BACKGROUND & AIMS There is growing evidence that the interplay of genetic susceptibility and environmental factors leads to primary biliary cirrhosis (PBC). In particular, family members of an infected individual have up to a 100-fold higher risk of developing PBC. Although concordant rates for identical twins in other autoimmune diseases range between 25% and 50%, there are no such data on PBC. Accordingly, we evaluated the concordance of PBC in a genetically defined population of twin sets and evaluated the clinical characteristics between concordant subjects.

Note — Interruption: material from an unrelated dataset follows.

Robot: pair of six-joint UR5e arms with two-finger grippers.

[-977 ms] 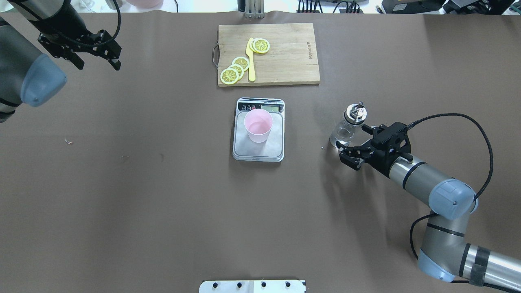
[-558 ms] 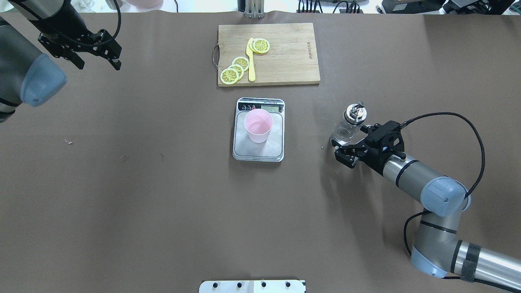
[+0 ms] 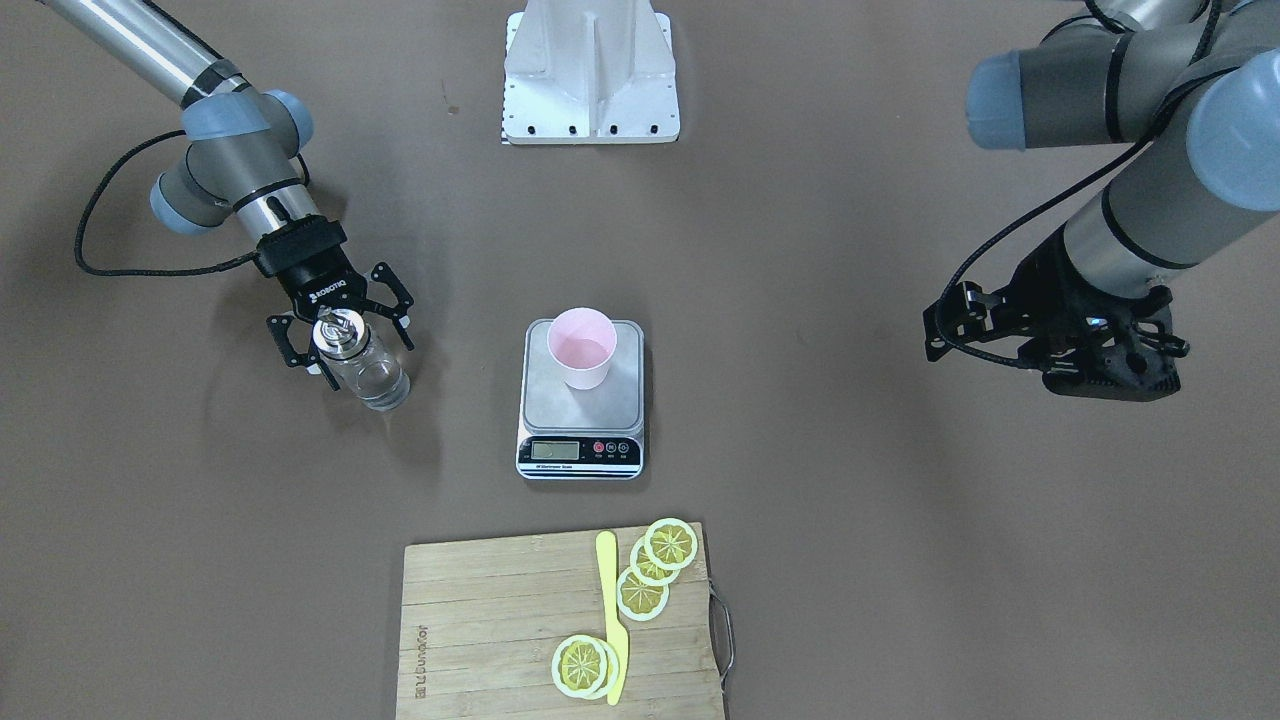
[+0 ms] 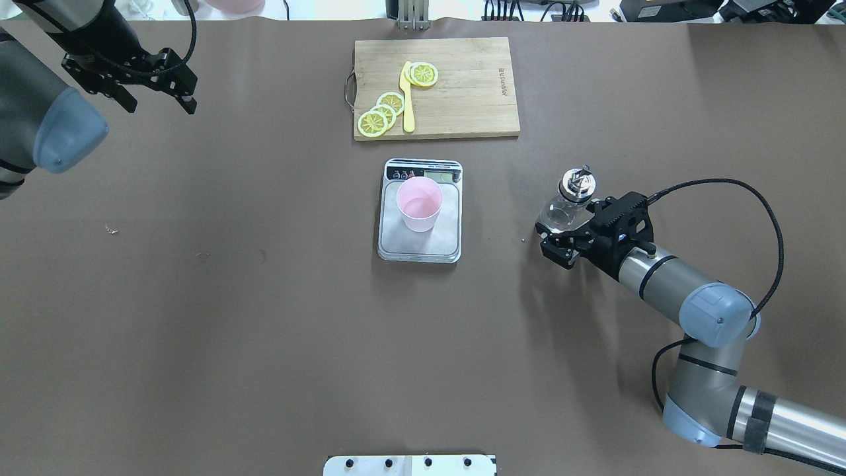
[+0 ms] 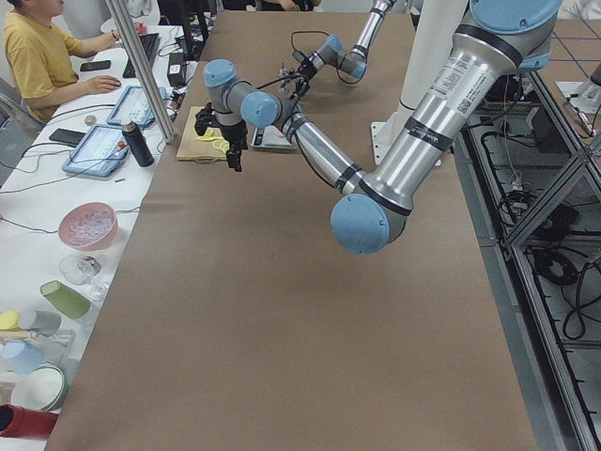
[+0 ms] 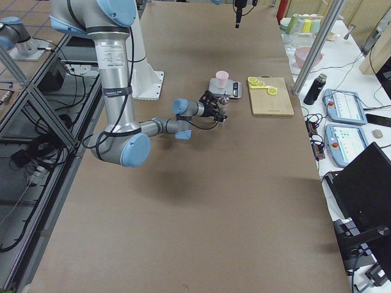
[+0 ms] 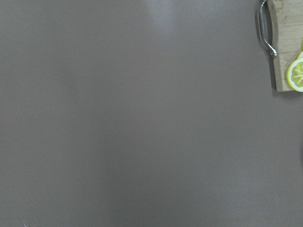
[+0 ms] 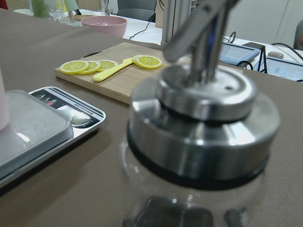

METHODS We identified 16 pairs of twins within a 1400-family cohort followed up by several centers worldwide, evaluated the diagnosis of PBC in all individuals, and determined the zygosity of sets reported as identical by the analysis of 2 highly variable HLA class II regions and 5 short tandem repeats. RESULTS Eight of 16 sets of twins were monozygotic. In 5 of 8 monozygotic twin sets, both individuals had PBC (pairwise concordance rate, 0.63). Among the dizygotic twins (n = 8), no set was found to be concordant for PBC. Interestingly, the age at onset of disease was similar in 4 of 5 concordant sets of monozygotic pairs; however, there were differences in natural history and disease severity. CONCLUSIONS The concordance rate of PBC in identical twins is among the highest reported in autoimmunity. However, discordant pairs were identified. The data show not only the role of genetics but also emphasize that either epigenetic factors and/or environment play a critical role.